### Work instructions
Every record here needs to be retyped exactly.

### Provided data
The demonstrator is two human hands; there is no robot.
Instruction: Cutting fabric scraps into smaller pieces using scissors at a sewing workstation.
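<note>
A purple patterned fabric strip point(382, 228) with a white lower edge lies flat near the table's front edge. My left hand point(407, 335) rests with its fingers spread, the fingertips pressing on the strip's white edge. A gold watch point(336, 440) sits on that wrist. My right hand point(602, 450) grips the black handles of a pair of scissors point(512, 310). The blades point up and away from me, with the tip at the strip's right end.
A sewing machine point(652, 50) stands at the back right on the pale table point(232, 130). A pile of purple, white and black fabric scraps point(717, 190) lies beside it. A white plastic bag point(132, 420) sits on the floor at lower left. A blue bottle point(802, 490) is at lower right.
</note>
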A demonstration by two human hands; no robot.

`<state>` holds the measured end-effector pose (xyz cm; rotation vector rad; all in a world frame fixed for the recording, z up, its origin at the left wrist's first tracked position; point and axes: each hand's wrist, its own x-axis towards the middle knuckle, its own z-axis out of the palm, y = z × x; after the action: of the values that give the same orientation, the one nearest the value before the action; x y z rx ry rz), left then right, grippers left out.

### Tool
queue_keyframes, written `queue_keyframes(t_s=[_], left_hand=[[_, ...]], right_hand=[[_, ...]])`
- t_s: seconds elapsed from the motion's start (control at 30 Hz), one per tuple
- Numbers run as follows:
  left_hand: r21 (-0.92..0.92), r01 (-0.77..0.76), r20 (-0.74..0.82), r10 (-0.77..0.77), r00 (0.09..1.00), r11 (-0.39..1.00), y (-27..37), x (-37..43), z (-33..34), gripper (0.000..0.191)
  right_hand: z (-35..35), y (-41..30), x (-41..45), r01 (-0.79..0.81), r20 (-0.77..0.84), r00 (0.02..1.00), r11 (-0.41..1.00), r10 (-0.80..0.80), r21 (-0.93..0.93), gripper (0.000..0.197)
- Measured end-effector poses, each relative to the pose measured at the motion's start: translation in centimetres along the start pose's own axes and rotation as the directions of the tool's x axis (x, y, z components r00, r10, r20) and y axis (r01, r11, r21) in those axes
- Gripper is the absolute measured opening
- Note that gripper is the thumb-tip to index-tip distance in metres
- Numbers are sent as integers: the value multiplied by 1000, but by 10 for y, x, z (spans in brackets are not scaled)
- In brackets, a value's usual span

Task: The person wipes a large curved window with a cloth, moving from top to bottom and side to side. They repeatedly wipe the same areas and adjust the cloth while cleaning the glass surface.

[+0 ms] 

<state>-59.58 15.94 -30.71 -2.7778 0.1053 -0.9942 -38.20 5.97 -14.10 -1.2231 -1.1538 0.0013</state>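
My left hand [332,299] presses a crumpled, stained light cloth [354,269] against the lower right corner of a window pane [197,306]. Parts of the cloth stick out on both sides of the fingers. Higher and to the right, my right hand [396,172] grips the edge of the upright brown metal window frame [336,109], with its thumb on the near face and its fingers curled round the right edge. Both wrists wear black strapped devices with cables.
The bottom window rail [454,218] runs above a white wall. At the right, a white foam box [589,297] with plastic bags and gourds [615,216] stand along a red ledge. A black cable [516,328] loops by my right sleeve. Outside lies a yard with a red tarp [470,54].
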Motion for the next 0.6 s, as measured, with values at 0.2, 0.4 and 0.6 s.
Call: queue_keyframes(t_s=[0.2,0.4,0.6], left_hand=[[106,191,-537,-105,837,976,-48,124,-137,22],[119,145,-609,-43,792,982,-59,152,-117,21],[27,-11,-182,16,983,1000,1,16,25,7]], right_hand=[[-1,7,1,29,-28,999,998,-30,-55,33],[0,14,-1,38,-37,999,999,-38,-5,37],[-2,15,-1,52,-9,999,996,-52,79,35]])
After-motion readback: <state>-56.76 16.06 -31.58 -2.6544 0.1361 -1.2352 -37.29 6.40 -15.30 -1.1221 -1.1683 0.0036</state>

### Answer area
The demonstrator is two human hands; there is no robot.
Instruction: Cutting fabric scraps into smaller pieces using scissors at a sewing workstation.
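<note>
A purple patterned fabric strip point(382, 228) with a white lower edge lies flat near the table's front edge. My left hand point(407, 335) rests with its fingers spread, the fingertips pressing on the strip's white edge. A gold watch point(336, 440) sits on that wrist. My right hand point(602, 450) grips the black handles of a pair of scissors point(512, 310). The blades point up and away from me, with the tip at the strip's right end.
A sewing machine point(652, 50) stands at the back right on the pale table point(232, 130). A pile of purple, white and black fabric scraps point(717, 190) lies beside it. A white plastic bag point(132, 420) sits on the floor at lower left. A blue bottle point(802, 490) is at lower right.
</note>
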A demonstration by two human hands; no robot.

`<state>` holds the measured end-effector pose (xyz cm; rotation vector rad; all in a world frame fixed for the recording, z up, its origin at the left wrist's first tracked position; point and axes: each hand's wrist, its own x-axis towards the middle knuckle, its own z-axis out of the palm, y = z × x; after the action: of the values that give the same orientation, the one nearest the value before the action; x y z rx ry rz), left then right, grippers left out.

### Tool
queue_keyframes, written `queue_keyframes(t_s=[_], left_hand=[[_, ...]], right_hand=[[_, ...]])`
- t_s: seconds elapsed from the motion's start (control at 30 Hz), one per tuple
- Numbers run as follows:
  left_hand: r21 (-0.92..0.92), r01 (-0.77..0.76), r20 (-0.74..0.82), r10 (-0.77..0.77), r00 (0.09..1.00), r11 (-0.39..1.00), y (-27..37), x (-37..43), z (-33..34), gripper (0.000..0.191)
  right_hand: z (-35..35), y (-41..30), x (-41..45), r01 (-0.79..0.81), r20 (-0.77..0.84), r00 (0.02..1.00), r11 (-0.41..1.00), r10 (-0.80..0.80), r21 (-0.93..0.93), gripper (0.000..0.197)
- Measured end-effector poses, each relative to the pose measured at the motion's start: translation in centimetres along the start pose's own axes and rotation as the directions of the tool's x axis (x, y, z components r00, r10, r20) and y axis (r01, r11, r21) in those axes
- Gripper is the absolute measured opening
- Note that gripper is the thumb-tip to index-tip distance in metres
- Numbers are sent as integers: the value multiplied by 1000, but by 10 for y, x, z (spans in brackets are not scaled)
- In brackets, a value's usual span

Task: The person wipes a large curved window with a cloth, moving from top to bottom and side to side. They repeatedly wipe the same areas and adjust the cloth while cleaning the glass surface.

[+0 ms] 

<state>-59.58 15.94 -30.71 -2.7778 0.1053 -0.9942 -38.20 5.97 -14.10 -1.2231 -1.1538 0.0013</state>
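My left hand [332,299] presses a crumpled, stained light cloth [354,269] against the lower right corner of a window pane [197,306]. Parts of the cloth stick out on both sides of the fingers. Higher and to the right, my right hand [396,172] grips the edge of the upright brown metal window frame [336,109], with its thumb on the near face and its fingers curled round the right edge. Both wrists wear black strapped devices with cables.
The bottom window rail [454,218] runs above a white wall. At the right, a white foam box [589,297] with plastic bags and gourds [615,216] stand along a red ledge. A black cable [516,328] loops by my right sleeve. Outside lies a yard with a red tarp [470,54].
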Motion for the next 0.6 s, as measured, with values at 0.2, 0.4 and 0.6 s.
Call: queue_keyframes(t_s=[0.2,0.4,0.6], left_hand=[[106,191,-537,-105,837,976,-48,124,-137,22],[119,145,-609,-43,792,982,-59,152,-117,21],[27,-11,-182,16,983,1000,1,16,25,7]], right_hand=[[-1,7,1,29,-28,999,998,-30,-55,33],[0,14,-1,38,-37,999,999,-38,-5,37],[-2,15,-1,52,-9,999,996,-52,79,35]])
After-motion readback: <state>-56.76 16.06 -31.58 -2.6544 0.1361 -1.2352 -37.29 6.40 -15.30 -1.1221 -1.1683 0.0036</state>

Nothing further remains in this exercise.